> Work item:
Where the line with "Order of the" appears below, start writing out lines exactly, and finish with the line with "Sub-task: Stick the", which is included; write out nothing else.

Records drawn from a dataset:
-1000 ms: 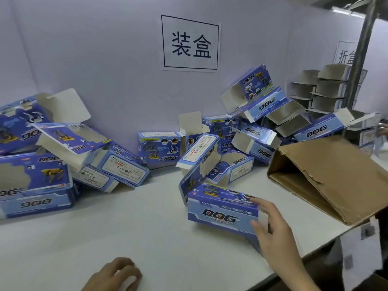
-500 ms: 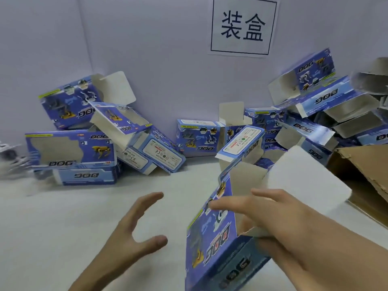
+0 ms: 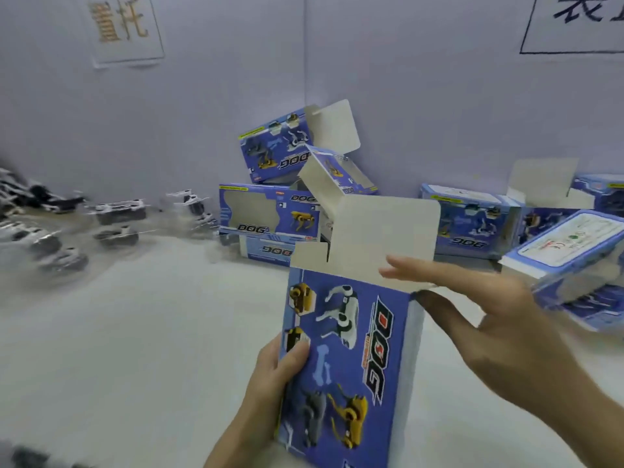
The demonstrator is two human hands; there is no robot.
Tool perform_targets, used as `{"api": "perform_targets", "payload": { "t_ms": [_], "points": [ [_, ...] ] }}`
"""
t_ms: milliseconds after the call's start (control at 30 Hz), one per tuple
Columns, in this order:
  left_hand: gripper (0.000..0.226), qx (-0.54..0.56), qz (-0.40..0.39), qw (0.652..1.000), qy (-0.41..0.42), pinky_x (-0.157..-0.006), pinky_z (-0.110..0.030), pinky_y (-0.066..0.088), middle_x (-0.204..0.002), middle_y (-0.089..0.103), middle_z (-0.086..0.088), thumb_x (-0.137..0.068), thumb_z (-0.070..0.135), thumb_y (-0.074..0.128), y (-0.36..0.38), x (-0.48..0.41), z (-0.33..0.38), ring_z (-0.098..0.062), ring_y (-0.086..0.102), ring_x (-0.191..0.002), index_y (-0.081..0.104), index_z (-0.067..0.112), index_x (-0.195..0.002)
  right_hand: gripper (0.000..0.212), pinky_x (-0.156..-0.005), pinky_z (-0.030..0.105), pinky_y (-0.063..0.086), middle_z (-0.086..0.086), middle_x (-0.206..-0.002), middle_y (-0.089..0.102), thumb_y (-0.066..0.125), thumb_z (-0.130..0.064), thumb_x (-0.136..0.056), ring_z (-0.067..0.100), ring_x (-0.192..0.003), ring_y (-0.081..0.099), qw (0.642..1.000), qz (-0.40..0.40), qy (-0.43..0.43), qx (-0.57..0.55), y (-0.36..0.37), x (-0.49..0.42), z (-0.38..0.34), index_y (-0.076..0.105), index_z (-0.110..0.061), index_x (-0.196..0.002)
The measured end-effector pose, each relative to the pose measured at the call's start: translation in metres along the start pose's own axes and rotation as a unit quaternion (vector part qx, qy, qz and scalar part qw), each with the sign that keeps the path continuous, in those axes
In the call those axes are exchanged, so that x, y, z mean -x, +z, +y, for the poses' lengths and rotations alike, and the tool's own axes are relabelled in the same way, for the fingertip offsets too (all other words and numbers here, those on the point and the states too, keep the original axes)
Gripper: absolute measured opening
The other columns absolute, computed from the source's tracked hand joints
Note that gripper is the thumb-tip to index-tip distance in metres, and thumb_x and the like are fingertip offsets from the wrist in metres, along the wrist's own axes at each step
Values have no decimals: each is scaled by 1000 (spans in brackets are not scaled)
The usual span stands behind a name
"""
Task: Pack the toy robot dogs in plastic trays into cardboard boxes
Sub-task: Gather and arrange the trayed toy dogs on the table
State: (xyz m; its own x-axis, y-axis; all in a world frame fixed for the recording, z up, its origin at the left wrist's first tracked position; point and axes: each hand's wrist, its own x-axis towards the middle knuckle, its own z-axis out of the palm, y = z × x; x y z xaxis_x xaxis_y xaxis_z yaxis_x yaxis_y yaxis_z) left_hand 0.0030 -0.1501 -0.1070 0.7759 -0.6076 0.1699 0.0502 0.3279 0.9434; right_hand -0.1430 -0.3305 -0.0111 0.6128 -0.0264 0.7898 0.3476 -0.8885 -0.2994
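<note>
My left hand (image 3: pixel 270 376) grips the lower left edge of one blue cardboard box (image 3: pixel 344 359), thumb on its printed face, and holds it upright above the white worktop (image 3: pixel 135 349). My right hand (image 3: pixel 499 329) is spread wide, holding nothing; its fingers (image 3: pixel 415 273) lie against the white top flap (image 3: pixel 381 238), which stands open, and the thumb rests near the upper right corner of the box.

I judge the step is preparing the box: the mouth is open and, as far as I can see, nothing is inside yet.

The toy robot dogs in their trays (image 3: pixel 114 214) lie at the far left of the worktop, blurred and well apart from the box. More empty boxes (image 3: pixel 270 211) are piled against the back wall.

The next move probably needs the right hand to leave the flap and fetch one tray, while the left hand holds the opening steady.
</note>
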Motion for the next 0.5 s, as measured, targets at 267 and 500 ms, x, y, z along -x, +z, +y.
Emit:
{"api": "perform_targets", "payload": {
  "t_ms": [267, 500],
  "points": [
    [61, -98, 163, 971, 142, -81, -29, 59, -119, 63, 15, -78, 61, 72, -4, 3, -11, -15, 65, -110, 51, 39, -131, 58, -100, 16, 47, -49, -134, 43, 48, -34, -93, -18, -128, 42, 923, -79, 238, -293, 75, 29, 9, 28, -48, -146],
    [88, -270, 301, 871, 279, -90, -11, 49, -124, 37, 22, -66, 64, 75, -2, 2, -18, -11, 44, -126, 37, 32, -139, 58, -110, 23, 36, -27, -141, 50, 59, -42, -87, 3, -135, 45, 965, 143, 164, -147, 73, -4, -26, 45, -33, -143]
  ]
}}
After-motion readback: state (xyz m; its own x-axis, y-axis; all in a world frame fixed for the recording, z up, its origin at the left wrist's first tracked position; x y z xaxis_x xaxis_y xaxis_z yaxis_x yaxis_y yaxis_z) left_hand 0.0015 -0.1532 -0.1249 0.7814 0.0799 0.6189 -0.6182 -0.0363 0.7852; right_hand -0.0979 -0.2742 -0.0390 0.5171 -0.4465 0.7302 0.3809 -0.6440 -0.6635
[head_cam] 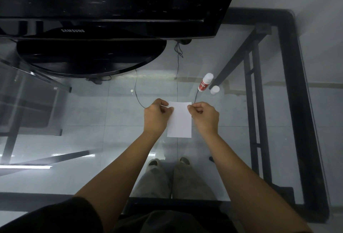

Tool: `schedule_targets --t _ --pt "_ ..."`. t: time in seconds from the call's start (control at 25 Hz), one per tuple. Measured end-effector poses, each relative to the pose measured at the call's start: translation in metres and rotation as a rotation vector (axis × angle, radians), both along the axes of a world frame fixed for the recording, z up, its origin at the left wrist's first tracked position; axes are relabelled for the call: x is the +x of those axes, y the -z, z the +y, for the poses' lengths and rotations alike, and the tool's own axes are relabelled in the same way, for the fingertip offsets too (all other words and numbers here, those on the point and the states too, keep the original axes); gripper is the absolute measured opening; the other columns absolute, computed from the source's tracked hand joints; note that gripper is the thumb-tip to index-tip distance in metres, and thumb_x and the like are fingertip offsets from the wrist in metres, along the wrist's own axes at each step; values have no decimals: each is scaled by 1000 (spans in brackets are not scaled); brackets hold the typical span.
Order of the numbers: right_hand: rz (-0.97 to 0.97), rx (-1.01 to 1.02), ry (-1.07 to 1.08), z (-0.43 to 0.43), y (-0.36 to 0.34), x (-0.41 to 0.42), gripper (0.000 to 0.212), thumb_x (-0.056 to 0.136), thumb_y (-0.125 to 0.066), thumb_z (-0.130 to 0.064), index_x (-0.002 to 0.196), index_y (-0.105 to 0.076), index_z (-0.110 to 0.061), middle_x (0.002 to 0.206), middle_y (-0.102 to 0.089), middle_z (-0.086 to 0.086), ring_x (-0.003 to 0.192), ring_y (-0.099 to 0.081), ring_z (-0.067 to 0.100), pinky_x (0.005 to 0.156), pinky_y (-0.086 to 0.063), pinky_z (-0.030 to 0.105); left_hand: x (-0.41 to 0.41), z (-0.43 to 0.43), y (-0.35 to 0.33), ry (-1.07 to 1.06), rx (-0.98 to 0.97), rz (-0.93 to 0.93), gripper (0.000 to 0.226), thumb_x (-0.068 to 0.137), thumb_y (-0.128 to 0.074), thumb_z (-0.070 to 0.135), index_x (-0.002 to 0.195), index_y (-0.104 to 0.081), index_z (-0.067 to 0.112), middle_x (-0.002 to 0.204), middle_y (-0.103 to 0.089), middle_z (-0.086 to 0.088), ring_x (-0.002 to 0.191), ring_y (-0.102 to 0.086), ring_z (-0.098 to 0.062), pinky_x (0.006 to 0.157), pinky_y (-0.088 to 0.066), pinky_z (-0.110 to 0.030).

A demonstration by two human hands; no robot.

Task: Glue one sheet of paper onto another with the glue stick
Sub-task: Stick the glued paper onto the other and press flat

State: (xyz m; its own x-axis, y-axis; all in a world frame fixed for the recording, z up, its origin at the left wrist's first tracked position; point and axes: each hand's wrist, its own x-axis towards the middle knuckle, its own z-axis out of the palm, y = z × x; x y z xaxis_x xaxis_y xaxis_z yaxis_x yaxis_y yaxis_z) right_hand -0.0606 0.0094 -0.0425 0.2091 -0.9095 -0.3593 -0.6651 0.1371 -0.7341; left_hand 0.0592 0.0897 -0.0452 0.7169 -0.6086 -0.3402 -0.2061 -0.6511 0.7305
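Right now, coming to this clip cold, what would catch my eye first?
The white sheet of paper at the centre, pinched at its far corners by the left hand and the right hand over a glass table. Beyond the right hand lies an uncapped glue stick, its white cap beside it. A black Samsung monitor fills the top left.
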Motion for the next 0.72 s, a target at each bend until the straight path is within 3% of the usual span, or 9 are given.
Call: schedule_targets --t 0.24,0.52,0.64,0.72 --pt "9 -40 4 2 -1 3 16 84 -65 -23 89 -68 -8 85 -72 5 68 -57 9 58 -35 9 -1 -4 0 -22 32 -25 16 82 -68 17 90 -63 5 71 -58 1 61 -51 -6 57 -35 -5" --pt "106 -122 -45 3 2 9 17 86 -63 -24 91 -64 -8 87 -70 8 67 -55 11 56 -34 10 -3 -12 -7 -68 111 16 23 80 -68 17 94 -56 4 78 -62 -7 72 -56 -20 65 -45 -27" --pt "198 -200 -116 1 4 8 22 85 -64 -27 98 -59 -10 93 -68 9 71 -57 15 65 -41 16 -2 -15 -11 -103 116 75 33 78 -69 16 95 -41 10 78 -61 -8 67 -54 -20 62 -42 -30" --pt "207 -335 -256 -1 6 -2 27 86 -62 -28 106 -56 -12 105 -63 9 89 -60 21 78 -42 23 -3 -16 -12 -111 124 92 38 78 -70 16 95 -37 12 84 -63 -11 65 -52 -18 60 -40 -28"
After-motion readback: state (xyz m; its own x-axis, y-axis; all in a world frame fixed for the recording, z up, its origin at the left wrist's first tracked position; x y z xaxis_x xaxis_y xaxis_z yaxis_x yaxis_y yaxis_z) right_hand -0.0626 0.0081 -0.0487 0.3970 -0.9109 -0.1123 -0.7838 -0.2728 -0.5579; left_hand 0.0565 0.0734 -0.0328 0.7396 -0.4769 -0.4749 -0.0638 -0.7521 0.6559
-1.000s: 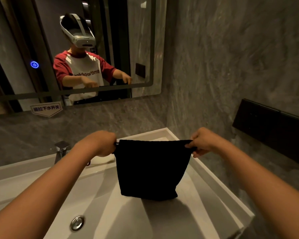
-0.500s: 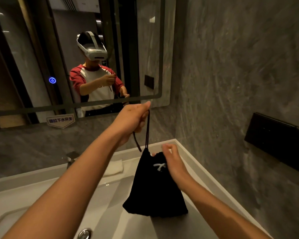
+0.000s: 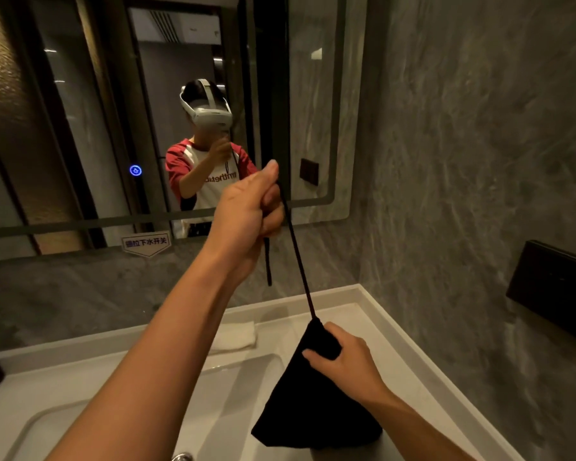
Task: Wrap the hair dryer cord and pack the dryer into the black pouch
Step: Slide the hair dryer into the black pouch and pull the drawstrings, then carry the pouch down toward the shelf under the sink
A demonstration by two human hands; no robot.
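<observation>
The black pouch point(image 3: 313, 407) hangs over the white sink counter, bulging at the bottom and cinched to a narrow neck at the top. My right hand point(image 3: 343, 361) grips that neck. My left hand point(image 3: 250, 221) is raised above it, fist closed on the black drawstring point(image 3: 296, 254), which runs taut down to the pouch mouth; a loose end dangles below the fist. The hair dryer and its cord are not visible.
A white sink basin point(image 3: 120, 414) fills the lower left, with a folded white cloth point(image 3: 236, 337) on its back ledge. A mirror point(image 3: 80, 128) covers the wall ahead. A black wall panel point(image 3: 552, 287) sticks out on the right marble wall.
The pouch mouth, first held open between both hands, has been drawn closed. My left hand rose higher with the drawstring and my right hand moved to grip the pouch neck.
</observation>
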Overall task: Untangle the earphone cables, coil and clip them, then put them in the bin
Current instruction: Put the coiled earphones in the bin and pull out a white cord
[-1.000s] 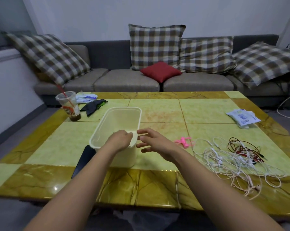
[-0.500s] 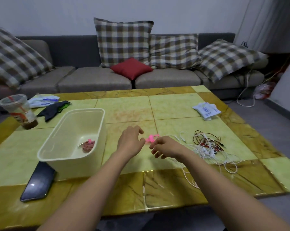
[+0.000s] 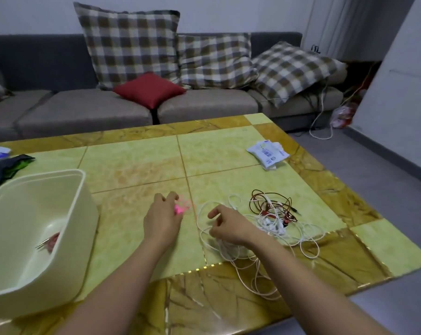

> Reply:
Order of the numbers: right_hand: rz (-0.97 to 0.97), rx (-1.01 to 1.02), ry (-1.07 to 1.08), z (-0.43 to 0.43), y (-0.36 to 0.34), x (-0.41 to 0.42), gripper (0.000 to 0.212), thumb_x (-0.056 to 0.136), thumb_y (-0.125 to 0.066), thumb_z (-0.130 to 0.064), index_x (-0.002 to 0.196), index_y (-0.105 to 0.076), index_z (-0.110 to 0.061), middle_x (0.002 to 0.206), middle_y (-0.102 to 0.089), middle_z (-0.086 to 0.086), ring_x (-0.003 to 0.192), ring_y (-0.099 to 0.081), ring_z (-0.067 to 0.100), pinky_x (0.005 to 0.156), pinky_y (-0.086 to 0.063), pinky_z (-0.030 to 0.105); left_hand: x (-0.41 to 0.41), z (-0.43 to 0.43), y (-0.35 to 0.33), ry (-1.07 to 1.06), rx (-0.98 to 0.97), rz (-0.93 to 0.93), gripper (0.000 to 0.226), thumb_x (-0.068 to 0.137), thumb_y (-0.128 to 0.074), thumb_z (-0.070 to 0.135), index_x (-0.002 to 0.195), index_y (-0.104 to 0.081), index_z (-0.067 to 0.112), middle_x (-0.002 to 0.204), middle_y (-0.103 to 0.089), middle_z (-0.086 to 0.088), ring_x (-0.002 to 0.191), ring_y (-0.102 to 0.086), ring_z (-0.098 to 0.062), pinky_x (0.006 to 0.157), pinky_y (-0.088 to 0.066), pinky_z (-0.110 to 0.030).

A demonstration by two human hands; no robot.

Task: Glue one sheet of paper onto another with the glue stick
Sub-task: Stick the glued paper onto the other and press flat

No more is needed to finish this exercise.